Task to complete: Without the pictures, write out all the lines below exactly as they appear.

Data extract:
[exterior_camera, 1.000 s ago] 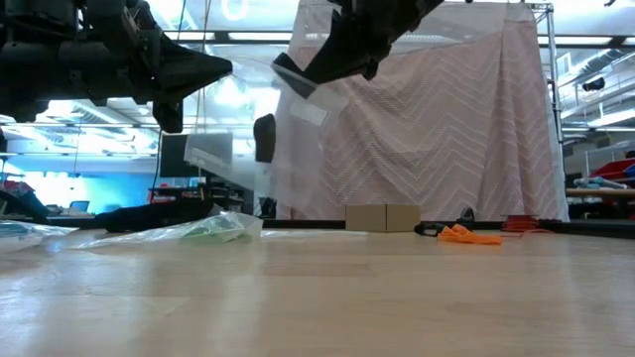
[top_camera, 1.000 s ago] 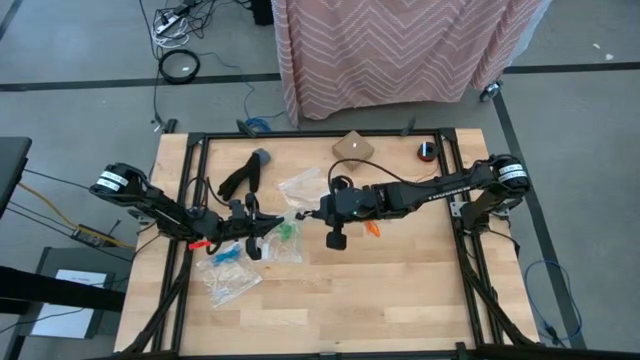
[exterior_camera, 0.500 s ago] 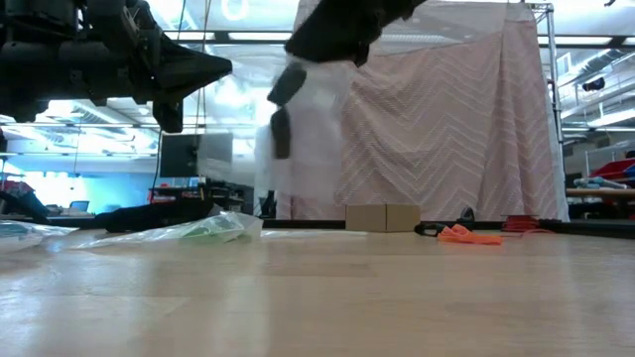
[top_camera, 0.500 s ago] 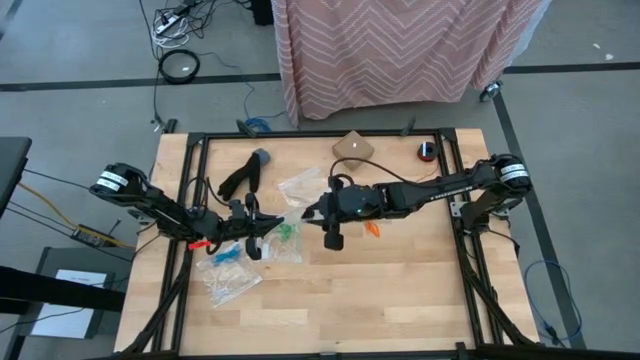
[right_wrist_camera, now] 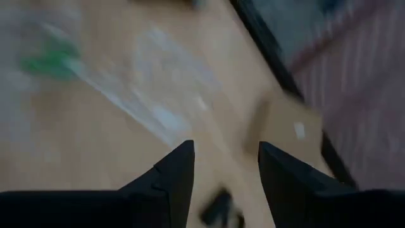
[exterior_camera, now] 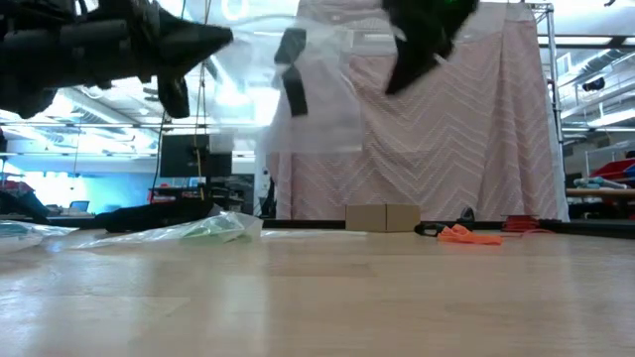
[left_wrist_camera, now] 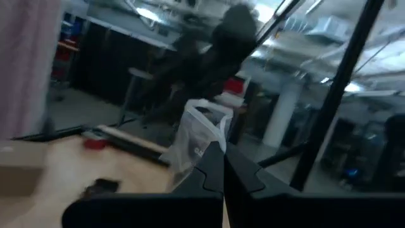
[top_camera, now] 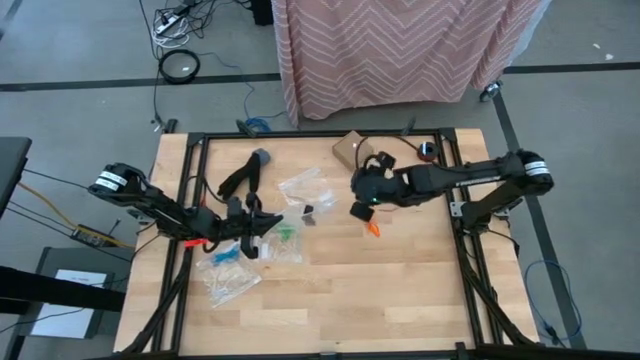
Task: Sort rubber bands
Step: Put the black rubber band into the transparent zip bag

Solution below:
[exterior_camera, 1.000 s ago] 
[top_camera, 1.000 s ago] 
[exterior_camera, 0.500 s ago] 
[top_camera, 0.500 s ago] 
[right_wrist_camera, now] 
[exterior_camera, now] 
[left_wrist_camera, now] 
[top_camera, now] 
Task: Sort rubber bands
Step: Put the black rubber band into the transparent zip bag

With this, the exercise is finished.